• What you are asked to do
Repeat exactly the lines of the records below, starting at the line containing "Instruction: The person" and ending at the line containing "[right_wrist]". Leave the pictures out.

START Data excerpts

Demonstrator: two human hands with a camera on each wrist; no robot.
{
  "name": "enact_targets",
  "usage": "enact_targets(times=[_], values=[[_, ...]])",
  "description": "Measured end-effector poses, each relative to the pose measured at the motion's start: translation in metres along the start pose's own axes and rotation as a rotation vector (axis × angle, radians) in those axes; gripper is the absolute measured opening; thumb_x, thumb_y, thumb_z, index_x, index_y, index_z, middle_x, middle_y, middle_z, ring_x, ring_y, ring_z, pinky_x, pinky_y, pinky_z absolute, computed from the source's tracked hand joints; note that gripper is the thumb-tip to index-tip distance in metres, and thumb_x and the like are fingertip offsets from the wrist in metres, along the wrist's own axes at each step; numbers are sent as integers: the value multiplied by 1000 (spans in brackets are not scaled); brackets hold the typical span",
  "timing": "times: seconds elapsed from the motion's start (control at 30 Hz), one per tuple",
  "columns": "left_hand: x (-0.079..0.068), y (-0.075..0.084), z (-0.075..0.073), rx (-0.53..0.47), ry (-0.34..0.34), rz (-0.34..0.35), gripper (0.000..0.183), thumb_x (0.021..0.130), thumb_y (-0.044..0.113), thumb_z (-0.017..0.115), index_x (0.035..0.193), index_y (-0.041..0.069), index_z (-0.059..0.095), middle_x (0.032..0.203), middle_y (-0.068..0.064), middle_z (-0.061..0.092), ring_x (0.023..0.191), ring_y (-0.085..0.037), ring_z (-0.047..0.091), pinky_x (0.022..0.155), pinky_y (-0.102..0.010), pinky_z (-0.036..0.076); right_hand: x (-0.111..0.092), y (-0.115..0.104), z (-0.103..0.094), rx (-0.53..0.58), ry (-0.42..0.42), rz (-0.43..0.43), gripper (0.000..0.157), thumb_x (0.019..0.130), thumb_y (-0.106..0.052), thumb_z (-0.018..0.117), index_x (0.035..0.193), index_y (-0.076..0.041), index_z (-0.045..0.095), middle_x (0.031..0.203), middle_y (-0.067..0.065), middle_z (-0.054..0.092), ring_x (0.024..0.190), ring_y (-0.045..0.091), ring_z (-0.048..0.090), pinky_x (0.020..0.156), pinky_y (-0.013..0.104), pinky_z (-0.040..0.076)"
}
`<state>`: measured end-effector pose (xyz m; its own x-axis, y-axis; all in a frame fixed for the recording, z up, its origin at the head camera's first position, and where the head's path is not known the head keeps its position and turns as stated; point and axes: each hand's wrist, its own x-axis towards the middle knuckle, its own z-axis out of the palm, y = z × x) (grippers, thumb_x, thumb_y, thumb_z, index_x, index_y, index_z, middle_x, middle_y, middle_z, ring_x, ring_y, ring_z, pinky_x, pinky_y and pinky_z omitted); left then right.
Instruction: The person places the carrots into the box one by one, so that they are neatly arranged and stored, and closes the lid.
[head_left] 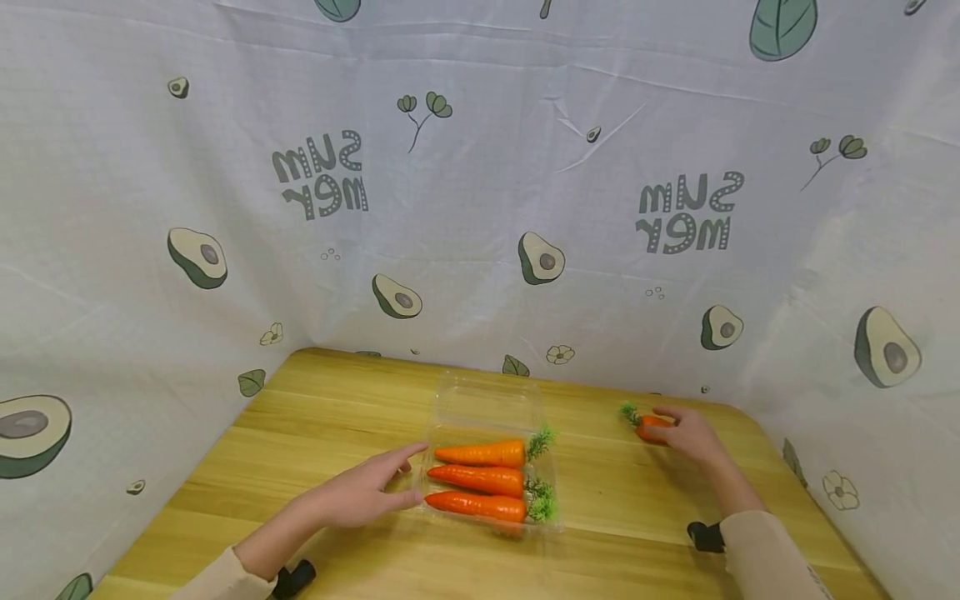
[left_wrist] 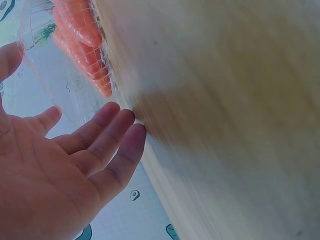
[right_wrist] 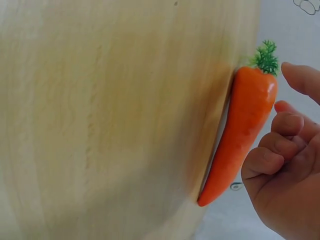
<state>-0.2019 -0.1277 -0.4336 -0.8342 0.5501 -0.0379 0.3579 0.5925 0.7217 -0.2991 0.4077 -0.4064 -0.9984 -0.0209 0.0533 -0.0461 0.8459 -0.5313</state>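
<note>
Three orange toy carrots [head_left: 480,479] with green tops lie side by side in a clear plastic clamshell box [head_left: 487,400], its lid folded back. At the box's left edge is my left hand [head_left: 360,492], fingers spread and holding nothing; its fingertips reach the rim, and whether they touch it I cannot tell. Another carrot [right_wrist: 242,125] lies on the table at the right. My right hand [head_left: 690,433] is over it, thumb and forefinger apart. In the right wrist view, the other fingers bend beside the carrot without wrapping round it.
A wood-grain table [head_left: 337,400] bears everything. White cloth [head_left: 480,167] printed with avocados and leaves hangs behind and at both sides. Dark wrist mounts [head_left: 705,537] sit under each forearm.
</note>
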Motion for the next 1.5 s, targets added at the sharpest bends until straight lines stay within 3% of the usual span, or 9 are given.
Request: enact_targets(times=[0.2, 0.63, 0.93, 1.2, 1.37, 1.5], values=[[0, 0, 0, 4, 4, 4, 73, 101, 51, 56, 161, 23, 26, 149, -11, 48, 134, -31, 50, 104, -58, 43, -2, -2, 1, -13, -15, -13, 60, 93, -22, 70, 137, 14, 51, 134, 45, 48, 114, 53, 53, 96, 59, 46], [0, -1, 1, 13, 10, 0, 73, 100, 51, 57, 161, 22, 27, 150, -9, 48, 133, -29, 50, 105, -57, 42, 5, 5, 8, -48, -43, -3, 61, 95, -23, 67, 142, 11, 47, 140, 45, 41, 124, 59, 44, 103, 67, 38], [0, 0, 1, 15, 11, 3, 74, 100, 52, 56, 161, 22, 27, 150, -9, 47, 133, -29, 50, 106, -57, 43, 5, 6, 12, -57, -34, -5, 58, 96, -26, 66, 140, 9, 50, 139, 43, 44, 122, 58, 46, 103, 66, 40], [-1, 0, 1, 19, 16, 1, 73, 100, 51, 57, 161, 23, 27, 148, -9, 49, 132, -28, 51, 104, -56, 43, 0, -2, 11, -51, -19, -22, 42, 99, -24, 61, 126, 9, 60, 124, 38, 58, 113, 53, 55, 96, 62, 45], [0, 0, 1, 20, 16, 3, 73, 100, 51, 57, 161, 22, 27, 148, -9, 49, 132, -29, 51, 104, -56, 44, -2, -1, 11, -72, -6, -56, 41, 104, -27, 54, 121, 8, 65, 117, 33, 64, 111, 52, 58, 95, 61, 46], [0, -1, 2, 23, 18, 5, 73, 100, 51, 57, 161, 22, 27, 149, -9, 49, 132, -28, 51, 104, -56, 43, -3, 4, 10, -92, 5, -53, 38, 103, -28, 55, 111, 5, 72, 102, 25, 69, 96, 41, 62, 84, 50, 51]])
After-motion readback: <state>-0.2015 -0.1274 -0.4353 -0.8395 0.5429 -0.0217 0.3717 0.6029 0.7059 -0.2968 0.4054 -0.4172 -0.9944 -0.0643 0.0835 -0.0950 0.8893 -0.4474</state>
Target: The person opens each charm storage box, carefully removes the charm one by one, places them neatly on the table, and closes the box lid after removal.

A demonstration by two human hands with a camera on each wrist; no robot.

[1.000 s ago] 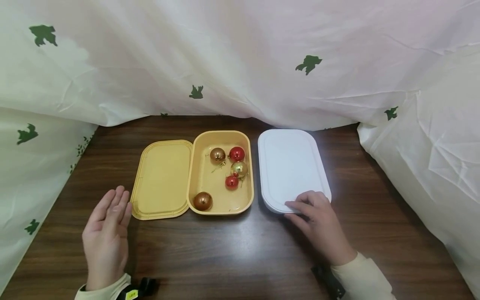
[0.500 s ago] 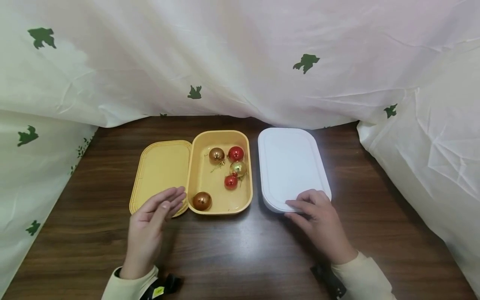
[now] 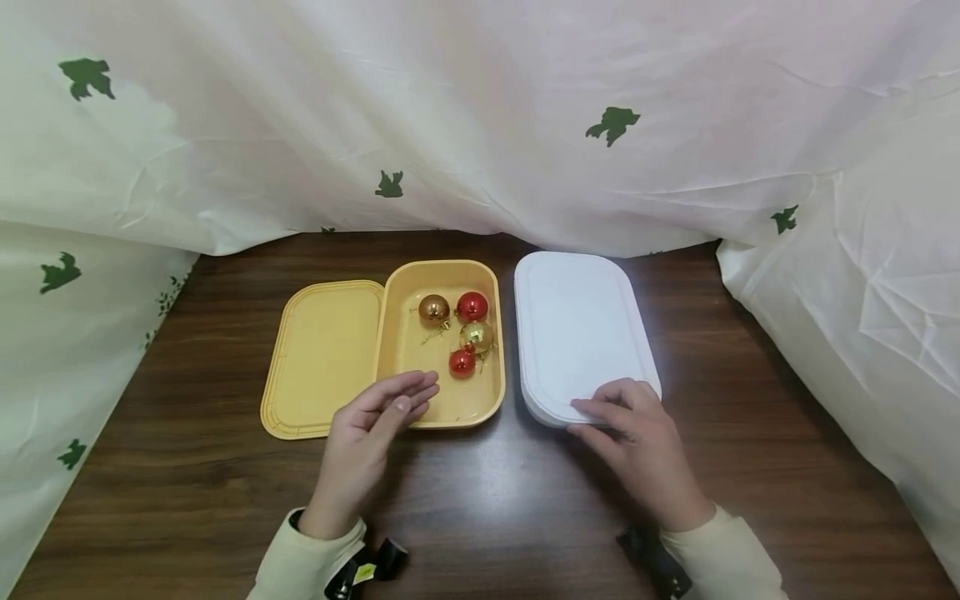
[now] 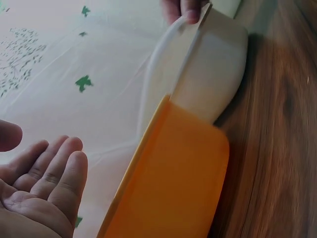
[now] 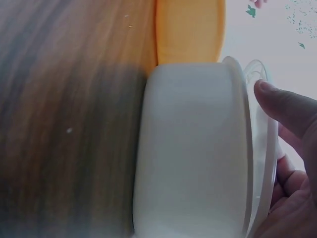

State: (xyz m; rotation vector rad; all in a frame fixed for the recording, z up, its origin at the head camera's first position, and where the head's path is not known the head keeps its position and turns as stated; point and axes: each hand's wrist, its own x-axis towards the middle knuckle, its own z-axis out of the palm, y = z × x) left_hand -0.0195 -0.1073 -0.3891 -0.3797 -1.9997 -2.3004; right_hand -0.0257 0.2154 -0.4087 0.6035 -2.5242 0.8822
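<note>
My right hand (image 3: 637, 437) pinches the near edge of a white lid (image 3: 581, 325) between thumb and fingers. In the right wrist view the lid's edge stands a little off the rim of the white box (image 5: 193, 144). My left hand (image 3: 367, 437) is open, palm turned inward with nothing in it, over the near left corner of the yellow box (image 3: 401, 346). Inside that box lie a brown bauble (image 3: 433, 310), a red bauble (image 3: 472, 307), a gold bauble (image 3: 477, 336) and a smaller red bauble (image 3: 462, 362). The left hand hides the box's near left corner.
A yellow lid (image 3: 326, 358) lies flat against the yellow box's left side. The brown wooden table (image 3: 487, 517) runs under everything. White cloth (image 3: 480, 117) with green bird shapes hangs behind and along both sides.
My left hand has moved right, from beside the yellow lid to over the yellow box, covering the brown bauble in its near corner. The right hand keeps its hold on the white lid.
</note>
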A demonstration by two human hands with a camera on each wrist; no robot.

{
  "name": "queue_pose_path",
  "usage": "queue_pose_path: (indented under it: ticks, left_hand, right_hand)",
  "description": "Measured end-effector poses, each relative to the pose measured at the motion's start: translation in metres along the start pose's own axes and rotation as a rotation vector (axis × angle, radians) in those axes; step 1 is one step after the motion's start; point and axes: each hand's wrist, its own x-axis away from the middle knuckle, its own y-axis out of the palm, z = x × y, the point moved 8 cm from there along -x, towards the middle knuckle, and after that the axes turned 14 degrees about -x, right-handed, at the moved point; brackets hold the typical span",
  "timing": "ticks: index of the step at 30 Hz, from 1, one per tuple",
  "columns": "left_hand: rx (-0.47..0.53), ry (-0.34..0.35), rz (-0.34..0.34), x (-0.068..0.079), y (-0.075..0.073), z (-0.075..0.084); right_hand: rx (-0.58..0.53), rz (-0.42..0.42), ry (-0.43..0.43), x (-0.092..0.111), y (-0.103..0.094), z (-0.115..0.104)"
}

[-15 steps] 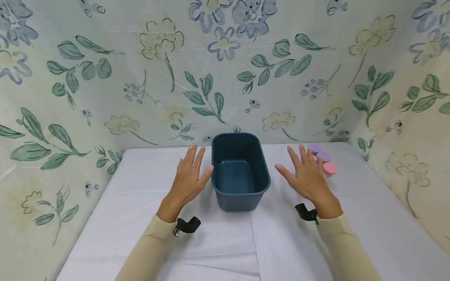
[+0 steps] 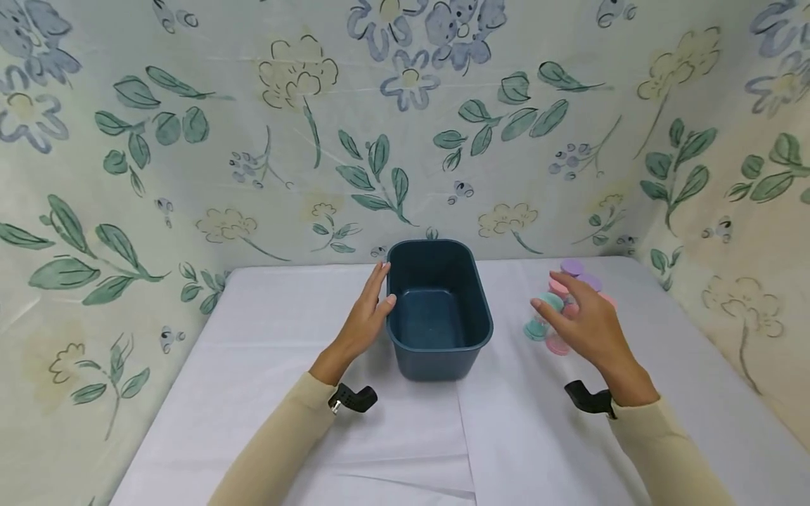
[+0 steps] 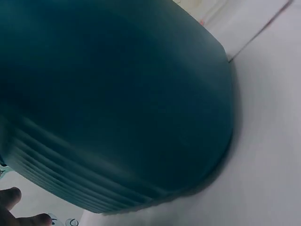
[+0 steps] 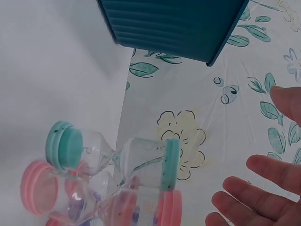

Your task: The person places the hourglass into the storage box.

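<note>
A dark teal plastic bin (image 2: pixel 433 364) stands on the white-covered table. My left hand (image 2: pixel 361 325) is at its left side, fingers straight along the rim; whether they touch it I cannot tell. In the left wrist view, the bin's ribbed wall (image 3: pixel 122 103) fills most of the picture. Above a cluster of small hourglasses at the right, my right hand (image 2: pixel 590 327) hovers with fingers apart and nothing held. A teal-capped hourglass (image 4: pixel 141 162) stands upright beside a pink-capped hourglass (image 4: pixel 40 188) in the right wrist view. Purple caps (image 2: pixel 572 267) show behind; the hand hides some.
White cloth (image 2: pixel 253 393) with creases covers the table. A floral curtain (image 2: pixel 405 176) hangs close behind the back edge and along both sides. The bin lies between the two hands.
My left hand has shifted right to the bin's side, its fingers drawn closer together. The right hand has moved right over the hourglasses, uncovering teal and pink ones. The view has shifted slightly.
</note>
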Motion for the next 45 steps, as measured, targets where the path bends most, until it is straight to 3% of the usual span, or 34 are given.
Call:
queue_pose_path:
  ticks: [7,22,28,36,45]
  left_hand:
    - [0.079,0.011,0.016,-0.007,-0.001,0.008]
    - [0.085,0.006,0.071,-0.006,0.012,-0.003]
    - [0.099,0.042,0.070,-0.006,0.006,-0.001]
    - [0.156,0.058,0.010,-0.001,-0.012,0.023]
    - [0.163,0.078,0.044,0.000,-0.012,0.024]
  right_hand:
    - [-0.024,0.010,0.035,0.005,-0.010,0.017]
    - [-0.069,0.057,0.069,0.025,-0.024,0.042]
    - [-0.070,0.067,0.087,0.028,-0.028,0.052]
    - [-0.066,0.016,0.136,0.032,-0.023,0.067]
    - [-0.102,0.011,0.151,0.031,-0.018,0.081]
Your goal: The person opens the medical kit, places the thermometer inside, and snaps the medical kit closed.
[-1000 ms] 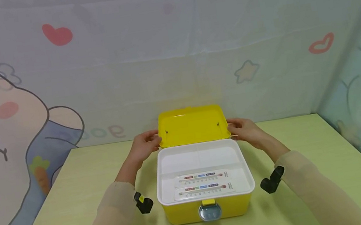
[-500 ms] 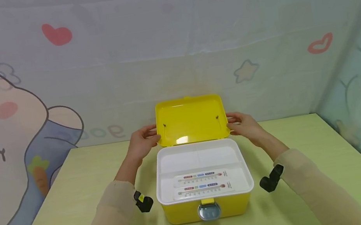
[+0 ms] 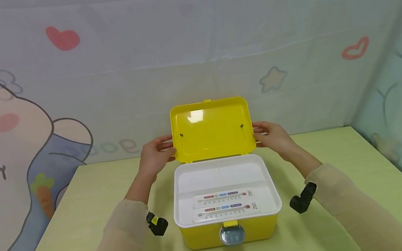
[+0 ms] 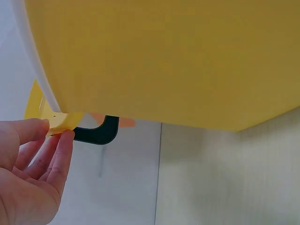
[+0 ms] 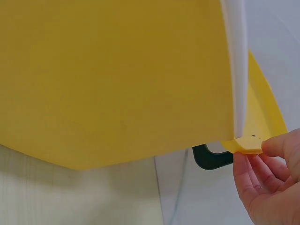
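A yellow storage box (image 3: 199, 237) with a white inner tray (image 3: 201, 177) stands on the table, its yellow lid (image 3: 211, 130) raised upright at the back. My left hand (image 3: 154, 157) pinches the lid's left edge between thumb and fingers, as the left wrist view shows. At the opposite edge, my right hand (image 3: 273, 137) pinches the lid the same way. Two flat thermometer cards (image 3: 224, 211) lie in the front of the tray. A clear round latch (image 3: 232, 234) hangs on the box front. Behind the lid, a dark green handle (image 4: 105, 131) shows in both wrist views.
The box stands on a pale wooden table (image 3: 100, 189). A printed cloth backdrop (image 3: 210, 32) hangs right behind the table's far edge and along the right side. Black wrist devices (image 3: 157, 224) sit on both sleeves, beside the box.
The lid has swung up from leaning far back to nearly upright, its top edge rising in the head view. Both hands have risen slightly with it. The box and cards stay put.
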Demonstrator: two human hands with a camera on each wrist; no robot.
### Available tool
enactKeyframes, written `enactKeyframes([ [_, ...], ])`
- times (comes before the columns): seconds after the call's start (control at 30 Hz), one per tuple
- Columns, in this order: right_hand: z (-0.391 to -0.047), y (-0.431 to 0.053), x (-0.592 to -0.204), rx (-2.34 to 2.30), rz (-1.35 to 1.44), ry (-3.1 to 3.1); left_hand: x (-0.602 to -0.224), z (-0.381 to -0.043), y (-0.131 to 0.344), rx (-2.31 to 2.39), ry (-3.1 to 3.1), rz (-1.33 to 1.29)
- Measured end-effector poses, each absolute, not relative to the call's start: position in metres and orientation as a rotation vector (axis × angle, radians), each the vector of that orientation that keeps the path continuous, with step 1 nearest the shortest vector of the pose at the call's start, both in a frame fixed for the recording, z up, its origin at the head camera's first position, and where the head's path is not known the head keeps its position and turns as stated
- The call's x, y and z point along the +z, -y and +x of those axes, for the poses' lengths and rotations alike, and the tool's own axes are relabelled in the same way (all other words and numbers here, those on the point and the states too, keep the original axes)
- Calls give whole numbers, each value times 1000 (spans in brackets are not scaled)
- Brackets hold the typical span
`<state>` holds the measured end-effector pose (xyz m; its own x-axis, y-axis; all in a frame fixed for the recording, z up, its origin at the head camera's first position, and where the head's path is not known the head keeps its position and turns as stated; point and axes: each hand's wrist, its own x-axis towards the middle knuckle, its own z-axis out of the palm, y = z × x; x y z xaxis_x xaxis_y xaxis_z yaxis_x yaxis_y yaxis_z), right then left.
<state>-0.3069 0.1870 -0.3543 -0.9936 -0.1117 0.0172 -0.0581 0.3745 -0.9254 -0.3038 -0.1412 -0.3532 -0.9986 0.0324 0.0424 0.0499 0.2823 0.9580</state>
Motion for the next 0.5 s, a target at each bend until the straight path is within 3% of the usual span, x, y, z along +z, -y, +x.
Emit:
enactKeyframes([
  [0.5,-294,-186,-334,-1757,-140,-2546,-341,-295,141,-1871,2461,-96],
])
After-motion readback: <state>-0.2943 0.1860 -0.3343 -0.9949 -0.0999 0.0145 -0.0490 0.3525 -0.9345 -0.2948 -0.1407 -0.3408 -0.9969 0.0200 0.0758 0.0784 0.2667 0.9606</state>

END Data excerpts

• Output of the task
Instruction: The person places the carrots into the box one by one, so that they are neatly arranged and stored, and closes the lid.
[head_left] 
[left_wrist] 
[right_wrist] 

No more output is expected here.